The most surprising thing about the last month of 2019 is that we have not seen more “end of decade” coverage in the media.
Sure, we’ve seen a few “trends of the decade” and other listicles but I think most people, editors included, get that the new decade starts a year from now. Sur, it’s fun to jump-start it at the nice round “2020” number, but let’s wait 365 days.
Hah — 366! The fun of 2020 includes Leap Year Status, after all.
Buster and Buddy Bear at 9th and State streets say it well with their new sign this week: “May we all have good vision in 2020.”
As to addressing the decade distortion, I can’t put it any better than our good friend and Entertainment writer Jim Drake, who wrote: “The ‘First Decade’ of ‘people keeping track of decades with calendars’ consisted of the years ‘1’ through “10.” The ‘Second Decade’ consisted of the years ‘11’ through ‘20.’ Due to many people erroneously saying that 2019 is ‘the last year to do something for the last time in this decade,’ I say: No. We still need to go through 2020 to get to the next decade. And I believe the Farmer’s Almanac agrees.”

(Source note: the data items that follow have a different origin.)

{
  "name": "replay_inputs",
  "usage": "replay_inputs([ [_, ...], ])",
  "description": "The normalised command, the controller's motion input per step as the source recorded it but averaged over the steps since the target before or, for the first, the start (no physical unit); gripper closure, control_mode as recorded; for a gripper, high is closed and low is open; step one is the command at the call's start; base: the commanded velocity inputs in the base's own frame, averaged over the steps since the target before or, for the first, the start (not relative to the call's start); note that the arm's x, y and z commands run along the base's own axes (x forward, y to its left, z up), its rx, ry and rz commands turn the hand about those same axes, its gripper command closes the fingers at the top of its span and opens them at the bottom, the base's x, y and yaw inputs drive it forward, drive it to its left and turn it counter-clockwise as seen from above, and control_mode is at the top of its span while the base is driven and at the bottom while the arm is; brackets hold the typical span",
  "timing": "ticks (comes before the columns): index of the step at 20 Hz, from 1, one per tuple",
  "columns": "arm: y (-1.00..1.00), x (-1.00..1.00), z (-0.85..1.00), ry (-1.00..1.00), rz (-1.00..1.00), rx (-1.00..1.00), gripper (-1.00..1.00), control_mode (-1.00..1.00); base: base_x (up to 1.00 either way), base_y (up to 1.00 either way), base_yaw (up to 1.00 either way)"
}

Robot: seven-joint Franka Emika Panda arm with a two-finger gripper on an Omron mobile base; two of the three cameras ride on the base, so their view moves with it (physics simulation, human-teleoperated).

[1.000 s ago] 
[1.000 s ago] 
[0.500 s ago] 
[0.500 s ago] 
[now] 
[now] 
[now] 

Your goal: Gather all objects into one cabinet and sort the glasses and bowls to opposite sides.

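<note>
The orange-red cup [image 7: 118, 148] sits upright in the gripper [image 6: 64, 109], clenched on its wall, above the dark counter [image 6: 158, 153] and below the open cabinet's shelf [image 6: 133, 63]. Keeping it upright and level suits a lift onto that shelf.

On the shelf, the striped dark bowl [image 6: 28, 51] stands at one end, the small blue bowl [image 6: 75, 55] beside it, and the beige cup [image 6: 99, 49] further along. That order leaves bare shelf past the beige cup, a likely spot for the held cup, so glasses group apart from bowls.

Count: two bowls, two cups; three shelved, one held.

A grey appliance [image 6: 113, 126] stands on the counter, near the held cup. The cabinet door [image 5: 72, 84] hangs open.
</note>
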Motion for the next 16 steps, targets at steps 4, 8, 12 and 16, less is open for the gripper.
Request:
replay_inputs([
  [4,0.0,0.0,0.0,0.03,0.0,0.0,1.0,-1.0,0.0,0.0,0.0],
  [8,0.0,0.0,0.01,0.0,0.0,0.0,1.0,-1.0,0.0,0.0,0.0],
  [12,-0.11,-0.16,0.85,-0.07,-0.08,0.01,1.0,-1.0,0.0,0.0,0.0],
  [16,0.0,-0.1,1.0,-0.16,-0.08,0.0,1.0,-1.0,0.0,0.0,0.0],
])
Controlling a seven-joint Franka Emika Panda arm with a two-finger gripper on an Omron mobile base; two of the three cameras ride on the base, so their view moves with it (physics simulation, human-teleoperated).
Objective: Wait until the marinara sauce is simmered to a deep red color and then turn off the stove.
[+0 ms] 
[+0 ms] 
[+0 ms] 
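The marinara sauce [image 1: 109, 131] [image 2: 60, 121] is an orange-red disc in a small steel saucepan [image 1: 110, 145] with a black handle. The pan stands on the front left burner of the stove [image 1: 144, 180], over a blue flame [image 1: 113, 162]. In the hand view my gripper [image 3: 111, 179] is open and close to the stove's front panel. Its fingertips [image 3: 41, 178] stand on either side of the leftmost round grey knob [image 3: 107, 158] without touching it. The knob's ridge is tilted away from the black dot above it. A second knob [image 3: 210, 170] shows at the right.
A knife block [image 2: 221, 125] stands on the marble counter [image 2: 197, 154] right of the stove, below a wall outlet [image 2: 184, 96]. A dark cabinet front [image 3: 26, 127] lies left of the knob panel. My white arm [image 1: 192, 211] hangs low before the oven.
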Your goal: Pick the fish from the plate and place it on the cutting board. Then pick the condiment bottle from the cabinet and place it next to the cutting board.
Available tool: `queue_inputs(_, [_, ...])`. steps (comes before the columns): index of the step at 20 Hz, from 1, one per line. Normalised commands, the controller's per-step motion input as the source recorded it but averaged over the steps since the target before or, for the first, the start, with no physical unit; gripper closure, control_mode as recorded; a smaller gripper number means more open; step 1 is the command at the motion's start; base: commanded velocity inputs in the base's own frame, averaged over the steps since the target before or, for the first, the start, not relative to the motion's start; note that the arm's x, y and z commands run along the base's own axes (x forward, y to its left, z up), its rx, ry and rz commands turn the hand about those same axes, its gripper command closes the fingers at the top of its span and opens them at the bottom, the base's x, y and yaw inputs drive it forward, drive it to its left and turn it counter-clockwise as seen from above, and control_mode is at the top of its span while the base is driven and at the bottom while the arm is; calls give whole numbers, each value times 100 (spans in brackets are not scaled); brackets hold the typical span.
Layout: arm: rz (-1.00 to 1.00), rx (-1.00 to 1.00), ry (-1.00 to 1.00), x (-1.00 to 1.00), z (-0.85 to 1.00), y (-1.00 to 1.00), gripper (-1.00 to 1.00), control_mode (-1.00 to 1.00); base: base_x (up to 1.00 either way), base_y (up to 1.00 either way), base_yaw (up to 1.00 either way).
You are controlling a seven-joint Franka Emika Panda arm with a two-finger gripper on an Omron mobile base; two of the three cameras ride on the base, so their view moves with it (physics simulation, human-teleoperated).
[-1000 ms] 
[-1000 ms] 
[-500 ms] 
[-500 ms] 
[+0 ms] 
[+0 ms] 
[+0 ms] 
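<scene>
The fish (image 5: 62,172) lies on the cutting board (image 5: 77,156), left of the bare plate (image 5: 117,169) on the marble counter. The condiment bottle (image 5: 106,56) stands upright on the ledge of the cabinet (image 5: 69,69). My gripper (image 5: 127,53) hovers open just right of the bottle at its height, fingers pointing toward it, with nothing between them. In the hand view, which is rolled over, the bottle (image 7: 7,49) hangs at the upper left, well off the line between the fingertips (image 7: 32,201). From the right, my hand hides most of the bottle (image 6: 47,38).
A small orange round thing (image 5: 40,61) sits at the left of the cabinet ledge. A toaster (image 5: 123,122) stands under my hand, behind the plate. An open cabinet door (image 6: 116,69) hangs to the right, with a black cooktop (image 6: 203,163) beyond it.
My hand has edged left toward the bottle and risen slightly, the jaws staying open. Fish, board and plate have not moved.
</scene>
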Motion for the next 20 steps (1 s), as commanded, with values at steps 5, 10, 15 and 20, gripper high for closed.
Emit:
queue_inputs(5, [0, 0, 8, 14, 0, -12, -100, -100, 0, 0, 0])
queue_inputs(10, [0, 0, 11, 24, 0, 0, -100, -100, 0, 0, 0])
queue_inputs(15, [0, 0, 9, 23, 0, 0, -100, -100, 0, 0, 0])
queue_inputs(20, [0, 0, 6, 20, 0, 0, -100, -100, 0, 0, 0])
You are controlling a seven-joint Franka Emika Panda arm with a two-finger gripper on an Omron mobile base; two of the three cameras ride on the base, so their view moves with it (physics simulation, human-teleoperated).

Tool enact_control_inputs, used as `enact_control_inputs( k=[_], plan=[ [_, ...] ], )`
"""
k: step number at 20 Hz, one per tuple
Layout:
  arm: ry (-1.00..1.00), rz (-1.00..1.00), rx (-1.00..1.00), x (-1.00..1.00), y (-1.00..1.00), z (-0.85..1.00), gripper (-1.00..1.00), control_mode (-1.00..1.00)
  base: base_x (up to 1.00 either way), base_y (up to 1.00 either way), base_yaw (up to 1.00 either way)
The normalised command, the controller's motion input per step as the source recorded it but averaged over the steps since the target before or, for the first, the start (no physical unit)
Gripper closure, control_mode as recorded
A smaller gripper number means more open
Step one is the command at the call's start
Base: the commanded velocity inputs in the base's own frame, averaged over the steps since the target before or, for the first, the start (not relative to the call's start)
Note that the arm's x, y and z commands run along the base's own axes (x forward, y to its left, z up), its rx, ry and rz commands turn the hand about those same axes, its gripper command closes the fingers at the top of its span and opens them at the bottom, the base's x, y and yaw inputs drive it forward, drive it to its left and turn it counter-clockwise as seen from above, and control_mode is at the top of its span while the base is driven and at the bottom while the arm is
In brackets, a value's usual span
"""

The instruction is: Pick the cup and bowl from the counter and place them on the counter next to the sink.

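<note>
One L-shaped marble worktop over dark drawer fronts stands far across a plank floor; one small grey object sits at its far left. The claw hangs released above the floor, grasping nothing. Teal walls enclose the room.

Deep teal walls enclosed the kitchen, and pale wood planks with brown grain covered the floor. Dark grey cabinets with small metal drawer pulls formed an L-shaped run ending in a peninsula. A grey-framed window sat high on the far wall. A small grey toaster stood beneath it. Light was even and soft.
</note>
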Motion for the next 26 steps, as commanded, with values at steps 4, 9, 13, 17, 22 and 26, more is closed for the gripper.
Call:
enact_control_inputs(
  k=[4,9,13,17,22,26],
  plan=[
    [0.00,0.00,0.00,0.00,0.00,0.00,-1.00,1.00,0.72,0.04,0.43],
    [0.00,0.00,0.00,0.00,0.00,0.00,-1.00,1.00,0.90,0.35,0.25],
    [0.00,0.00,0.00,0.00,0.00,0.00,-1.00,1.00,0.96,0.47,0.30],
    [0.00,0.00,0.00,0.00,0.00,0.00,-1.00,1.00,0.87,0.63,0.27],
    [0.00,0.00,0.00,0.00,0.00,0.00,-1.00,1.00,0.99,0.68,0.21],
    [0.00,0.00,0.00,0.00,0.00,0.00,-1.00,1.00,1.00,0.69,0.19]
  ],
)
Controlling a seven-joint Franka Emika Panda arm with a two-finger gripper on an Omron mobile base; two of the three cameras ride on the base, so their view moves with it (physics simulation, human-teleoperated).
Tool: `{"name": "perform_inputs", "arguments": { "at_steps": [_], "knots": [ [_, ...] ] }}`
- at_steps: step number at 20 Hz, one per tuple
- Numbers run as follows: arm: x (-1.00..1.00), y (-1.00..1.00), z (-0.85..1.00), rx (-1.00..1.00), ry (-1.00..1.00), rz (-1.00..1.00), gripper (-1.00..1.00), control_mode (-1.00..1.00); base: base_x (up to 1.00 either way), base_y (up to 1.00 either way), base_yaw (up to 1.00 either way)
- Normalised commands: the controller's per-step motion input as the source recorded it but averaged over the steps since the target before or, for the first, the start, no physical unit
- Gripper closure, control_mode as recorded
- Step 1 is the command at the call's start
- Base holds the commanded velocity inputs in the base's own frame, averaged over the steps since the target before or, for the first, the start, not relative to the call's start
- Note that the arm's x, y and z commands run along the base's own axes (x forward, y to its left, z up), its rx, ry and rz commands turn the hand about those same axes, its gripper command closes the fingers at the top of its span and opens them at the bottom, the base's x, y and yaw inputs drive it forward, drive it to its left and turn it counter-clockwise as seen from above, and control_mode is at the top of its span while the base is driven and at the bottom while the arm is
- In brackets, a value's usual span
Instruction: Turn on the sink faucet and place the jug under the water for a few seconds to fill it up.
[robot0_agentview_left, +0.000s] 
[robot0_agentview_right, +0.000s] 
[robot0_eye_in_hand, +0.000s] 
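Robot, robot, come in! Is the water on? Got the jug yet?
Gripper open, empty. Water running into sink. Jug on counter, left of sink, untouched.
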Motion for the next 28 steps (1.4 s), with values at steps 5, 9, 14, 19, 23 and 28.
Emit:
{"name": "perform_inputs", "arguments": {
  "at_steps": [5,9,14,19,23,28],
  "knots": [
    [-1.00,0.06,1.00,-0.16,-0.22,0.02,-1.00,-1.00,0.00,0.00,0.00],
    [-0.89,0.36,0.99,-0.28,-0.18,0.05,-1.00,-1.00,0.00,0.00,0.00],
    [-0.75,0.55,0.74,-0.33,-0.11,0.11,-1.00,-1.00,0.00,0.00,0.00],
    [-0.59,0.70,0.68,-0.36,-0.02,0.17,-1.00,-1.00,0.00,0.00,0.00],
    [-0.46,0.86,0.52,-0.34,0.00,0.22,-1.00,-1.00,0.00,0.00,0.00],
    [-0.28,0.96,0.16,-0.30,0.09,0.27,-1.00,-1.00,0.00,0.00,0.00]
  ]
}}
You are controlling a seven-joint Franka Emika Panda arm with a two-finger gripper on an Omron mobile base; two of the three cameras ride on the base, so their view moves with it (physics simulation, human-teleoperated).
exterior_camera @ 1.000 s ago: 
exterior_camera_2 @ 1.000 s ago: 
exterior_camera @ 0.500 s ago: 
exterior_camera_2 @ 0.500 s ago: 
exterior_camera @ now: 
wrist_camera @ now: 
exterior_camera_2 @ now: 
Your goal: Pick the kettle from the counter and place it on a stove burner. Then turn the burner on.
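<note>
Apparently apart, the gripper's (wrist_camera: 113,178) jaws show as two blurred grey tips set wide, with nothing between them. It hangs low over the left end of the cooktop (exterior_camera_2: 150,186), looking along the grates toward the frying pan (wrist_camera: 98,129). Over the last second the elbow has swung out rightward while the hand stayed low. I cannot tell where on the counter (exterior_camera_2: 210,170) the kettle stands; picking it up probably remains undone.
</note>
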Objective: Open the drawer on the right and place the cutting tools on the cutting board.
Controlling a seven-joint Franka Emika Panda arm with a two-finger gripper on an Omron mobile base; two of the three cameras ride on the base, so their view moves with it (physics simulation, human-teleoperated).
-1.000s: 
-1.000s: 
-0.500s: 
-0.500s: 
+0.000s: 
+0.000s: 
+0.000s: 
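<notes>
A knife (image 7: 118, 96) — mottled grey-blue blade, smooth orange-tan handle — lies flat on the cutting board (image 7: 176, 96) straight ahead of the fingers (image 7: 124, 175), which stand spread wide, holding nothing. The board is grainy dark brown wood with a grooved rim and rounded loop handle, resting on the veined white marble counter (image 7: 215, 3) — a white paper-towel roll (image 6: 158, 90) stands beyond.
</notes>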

Perhaps society learned not to overreact to these “0”dometer years back in 1999. Remember Y2K and the fairy dust that settled out of that dire situation? I worked for a school district in Washington during that time and the last two months of 1999 was daily panic mode. We might have started a radio station and blared: “THIS IS Y2K! All Y2K, all the time!”
Let me start the final year of the Nineteen-teens decade with my list of band names inspired by a year’s reading. I make sense of each year by collecting phrases I hear or read and re-imagining them as band names and album and song titles.
Join me in this random recitation, this hymnal of hybrid ideas:
Mr. Haha Jones — A Truman Capote character — and Magic Winch Not Available (from a TV car ad.)
Invisible Zeroes — a spur of the moment original from my wife, Lorre, and My Gray Cells Are Red Hot — a reference I wrote down but cannot remember.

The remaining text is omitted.